◆ **Goal of the exercise**: Look through the data below for the line with "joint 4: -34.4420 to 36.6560", and transcribe it exactly together with each line after it up to and including the line with "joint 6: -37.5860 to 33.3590". Give nothing else.

_ _ _ _

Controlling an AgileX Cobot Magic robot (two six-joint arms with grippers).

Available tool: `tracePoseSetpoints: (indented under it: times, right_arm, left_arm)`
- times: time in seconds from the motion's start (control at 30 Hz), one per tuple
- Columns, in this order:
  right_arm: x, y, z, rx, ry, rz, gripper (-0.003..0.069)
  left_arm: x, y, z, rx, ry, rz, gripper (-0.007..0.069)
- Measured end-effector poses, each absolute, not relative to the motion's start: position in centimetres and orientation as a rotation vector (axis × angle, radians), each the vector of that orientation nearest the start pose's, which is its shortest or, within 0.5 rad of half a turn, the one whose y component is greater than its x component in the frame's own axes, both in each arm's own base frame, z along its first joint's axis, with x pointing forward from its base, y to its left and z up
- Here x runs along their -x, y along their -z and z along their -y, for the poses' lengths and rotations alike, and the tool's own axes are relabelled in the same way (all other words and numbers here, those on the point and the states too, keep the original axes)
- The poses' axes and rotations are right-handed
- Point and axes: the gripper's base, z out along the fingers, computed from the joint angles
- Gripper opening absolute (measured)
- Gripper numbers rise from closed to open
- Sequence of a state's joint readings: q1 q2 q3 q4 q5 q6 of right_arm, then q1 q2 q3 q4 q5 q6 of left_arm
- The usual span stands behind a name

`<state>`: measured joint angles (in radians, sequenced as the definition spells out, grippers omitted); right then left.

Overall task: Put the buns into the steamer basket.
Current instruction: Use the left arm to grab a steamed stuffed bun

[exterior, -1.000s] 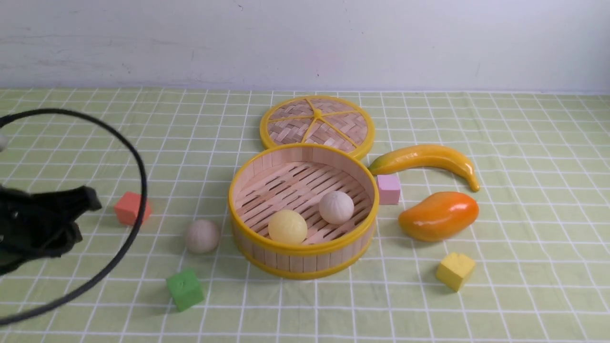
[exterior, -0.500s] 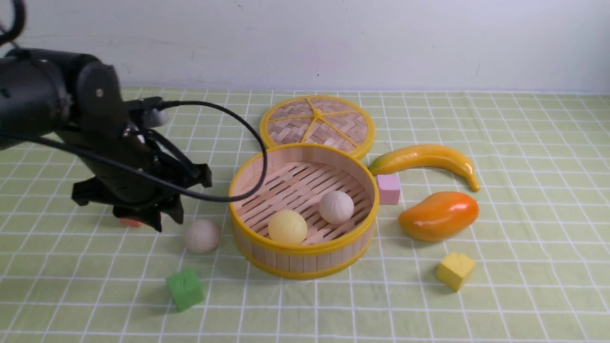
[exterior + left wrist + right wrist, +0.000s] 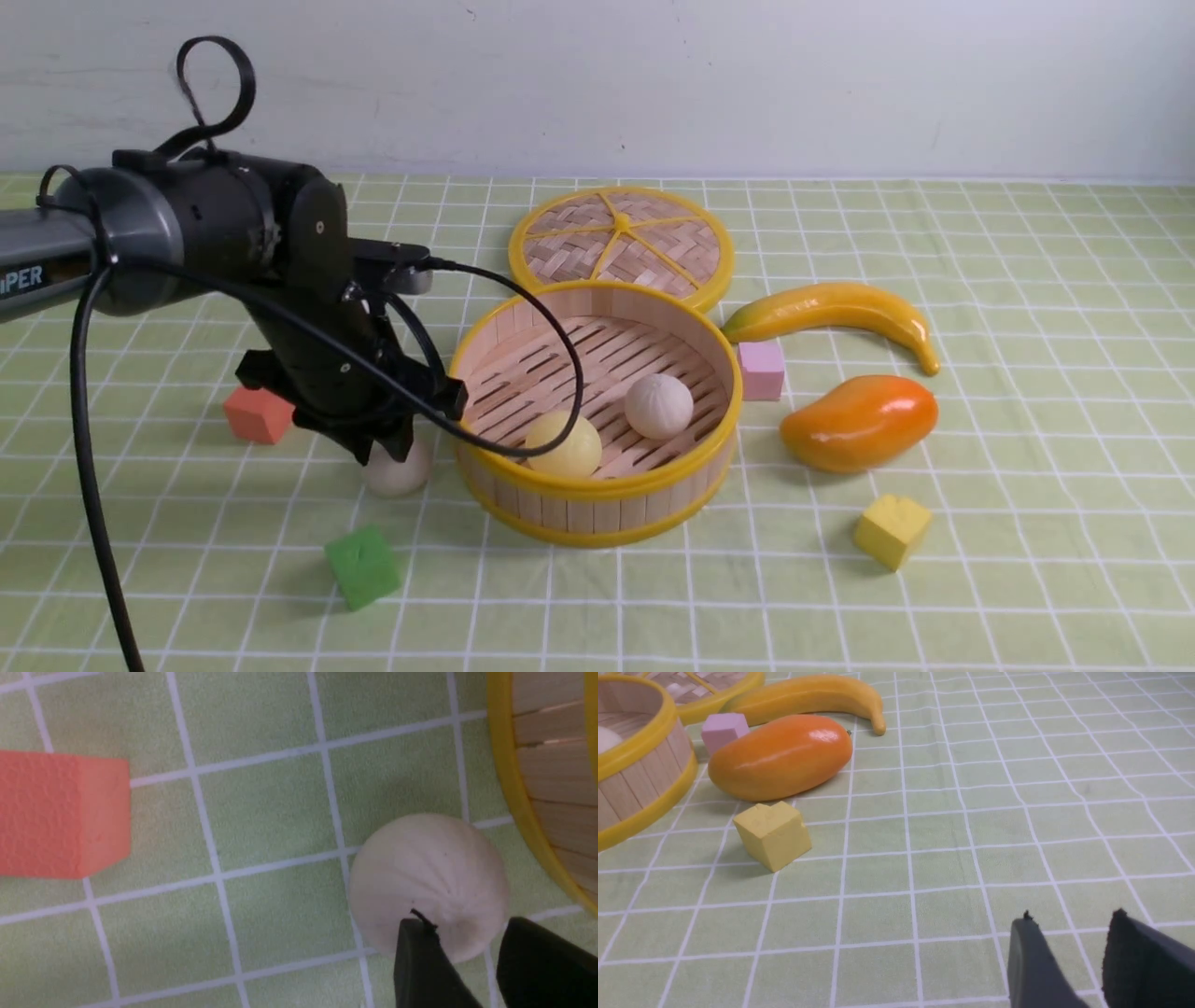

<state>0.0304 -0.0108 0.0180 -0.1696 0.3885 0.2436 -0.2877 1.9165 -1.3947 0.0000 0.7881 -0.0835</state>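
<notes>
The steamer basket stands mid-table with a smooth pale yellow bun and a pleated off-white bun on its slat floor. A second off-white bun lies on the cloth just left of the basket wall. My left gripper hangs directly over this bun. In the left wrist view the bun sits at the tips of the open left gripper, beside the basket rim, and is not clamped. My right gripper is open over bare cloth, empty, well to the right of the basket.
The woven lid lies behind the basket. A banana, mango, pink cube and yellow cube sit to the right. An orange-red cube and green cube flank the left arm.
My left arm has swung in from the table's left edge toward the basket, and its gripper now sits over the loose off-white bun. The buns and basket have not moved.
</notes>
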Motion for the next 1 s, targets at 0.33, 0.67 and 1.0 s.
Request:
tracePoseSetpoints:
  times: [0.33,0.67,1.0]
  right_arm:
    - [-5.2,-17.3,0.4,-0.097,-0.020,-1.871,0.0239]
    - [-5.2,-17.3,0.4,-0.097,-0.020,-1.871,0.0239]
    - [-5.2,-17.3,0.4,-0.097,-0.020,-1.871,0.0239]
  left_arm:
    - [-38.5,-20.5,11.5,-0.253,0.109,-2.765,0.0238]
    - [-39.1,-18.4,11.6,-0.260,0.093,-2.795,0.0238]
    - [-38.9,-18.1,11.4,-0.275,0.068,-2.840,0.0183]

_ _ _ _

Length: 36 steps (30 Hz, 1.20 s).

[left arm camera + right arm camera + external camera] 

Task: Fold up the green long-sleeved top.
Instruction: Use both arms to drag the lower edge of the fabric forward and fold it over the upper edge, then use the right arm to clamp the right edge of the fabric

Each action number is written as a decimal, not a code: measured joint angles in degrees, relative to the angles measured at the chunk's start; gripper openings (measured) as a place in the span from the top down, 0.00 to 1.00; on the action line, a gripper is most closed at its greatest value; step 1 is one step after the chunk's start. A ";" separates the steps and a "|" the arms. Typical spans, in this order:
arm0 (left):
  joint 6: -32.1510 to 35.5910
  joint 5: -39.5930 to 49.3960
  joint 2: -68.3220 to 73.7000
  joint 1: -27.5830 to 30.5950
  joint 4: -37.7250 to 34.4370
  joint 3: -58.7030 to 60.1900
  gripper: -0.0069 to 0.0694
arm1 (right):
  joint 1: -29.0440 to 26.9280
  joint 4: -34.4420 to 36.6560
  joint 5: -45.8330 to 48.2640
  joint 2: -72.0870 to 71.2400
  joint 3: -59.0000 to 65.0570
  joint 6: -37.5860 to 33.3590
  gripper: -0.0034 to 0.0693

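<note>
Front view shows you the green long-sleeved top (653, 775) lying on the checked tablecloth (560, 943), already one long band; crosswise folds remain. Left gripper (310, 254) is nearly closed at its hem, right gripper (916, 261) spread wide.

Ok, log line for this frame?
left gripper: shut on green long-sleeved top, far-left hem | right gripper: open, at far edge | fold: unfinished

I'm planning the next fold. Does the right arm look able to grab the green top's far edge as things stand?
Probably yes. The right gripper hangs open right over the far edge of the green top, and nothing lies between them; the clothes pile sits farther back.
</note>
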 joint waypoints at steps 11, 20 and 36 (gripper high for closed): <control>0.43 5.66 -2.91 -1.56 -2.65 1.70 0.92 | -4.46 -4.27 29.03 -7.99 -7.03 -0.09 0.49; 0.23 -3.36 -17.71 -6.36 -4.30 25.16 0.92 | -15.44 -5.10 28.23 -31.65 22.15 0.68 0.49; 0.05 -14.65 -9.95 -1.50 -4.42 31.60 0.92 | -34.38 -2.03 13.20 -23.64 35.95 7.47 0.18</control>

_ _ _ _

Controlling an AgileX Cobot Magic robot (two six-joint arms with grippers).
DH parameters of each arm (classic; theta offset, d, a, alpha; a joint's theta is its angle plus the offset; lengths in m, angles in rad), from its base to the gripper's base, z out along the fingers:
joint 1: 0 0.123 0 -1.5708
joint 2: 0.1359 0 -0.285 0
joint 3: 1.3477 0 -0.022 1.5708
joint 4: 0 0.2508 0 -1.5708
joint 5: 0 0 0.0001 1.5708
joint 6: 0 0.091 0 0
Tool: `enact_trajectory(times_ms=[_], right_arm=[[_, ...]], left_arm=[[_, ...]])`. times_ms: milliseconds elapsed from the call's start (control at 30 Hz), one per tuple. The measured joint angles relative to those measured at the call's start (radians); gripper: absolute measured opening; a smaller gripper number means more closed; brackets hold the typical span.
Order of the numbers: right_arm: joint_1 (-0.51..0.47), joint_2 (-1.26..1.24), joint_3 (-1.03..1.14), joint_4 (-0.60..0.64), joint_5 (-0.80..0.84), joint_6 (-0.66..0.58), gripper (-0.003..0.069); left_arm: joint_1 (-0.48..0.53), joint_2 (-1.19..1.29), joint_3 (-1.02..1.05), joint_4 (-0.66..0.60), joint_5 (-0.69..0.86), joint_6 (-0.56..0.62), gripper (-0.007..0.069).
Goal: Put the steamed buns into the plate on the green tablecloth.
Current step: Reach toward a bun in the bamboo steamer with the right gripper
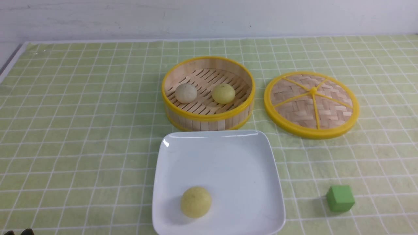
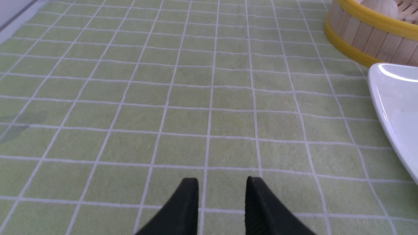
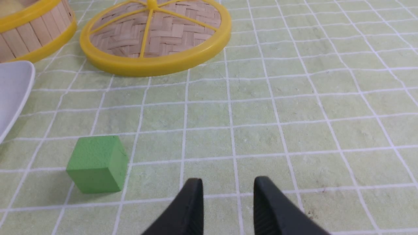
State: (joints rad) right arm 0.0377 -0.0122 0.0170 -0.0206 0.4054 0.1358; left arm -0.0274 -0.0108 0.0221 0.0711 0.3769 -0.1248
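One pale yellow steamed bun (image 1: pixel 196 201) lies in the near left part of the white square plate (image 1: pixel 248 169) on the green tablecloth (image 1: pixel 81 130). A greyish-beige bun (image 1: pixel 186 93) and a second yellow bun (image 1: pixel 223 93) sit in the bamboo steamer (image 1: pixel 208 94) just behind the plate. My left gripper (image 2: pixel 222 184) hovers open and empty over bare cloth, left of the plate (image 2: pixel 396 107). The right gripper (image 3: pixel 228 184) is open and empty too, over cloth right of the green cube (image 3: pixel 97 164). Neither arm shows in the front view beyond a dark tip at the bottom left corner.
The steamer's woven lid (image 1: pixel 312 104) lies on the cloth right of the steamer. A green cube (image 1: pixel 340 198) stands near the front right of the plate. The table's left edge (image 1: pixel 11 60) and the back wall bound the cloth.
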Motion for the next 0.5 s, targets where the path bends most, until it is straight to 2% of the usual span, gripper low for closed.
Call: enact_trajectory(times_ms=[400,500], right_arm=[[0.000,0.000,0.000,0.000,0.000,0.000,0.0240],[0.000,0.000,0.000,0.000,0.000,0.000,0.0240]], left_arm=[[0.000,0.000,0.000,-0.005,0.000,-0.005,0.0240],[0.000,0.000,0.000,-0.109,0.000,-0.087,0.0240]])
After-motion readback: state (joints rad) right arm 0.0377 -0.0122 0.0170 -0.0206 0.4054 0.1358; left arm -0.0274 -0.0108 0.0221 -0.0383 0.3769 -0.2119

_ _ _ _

◆ **Finished task**:
  joint 4: -34.4420 to 36.6560
  joint 5: -45.8330 to 48.2640
  joint 2: -72.0870 to 71.2400
  joint 3: -59.0000 to 65.0570
  joint 6: -37.5860 to 33.3590

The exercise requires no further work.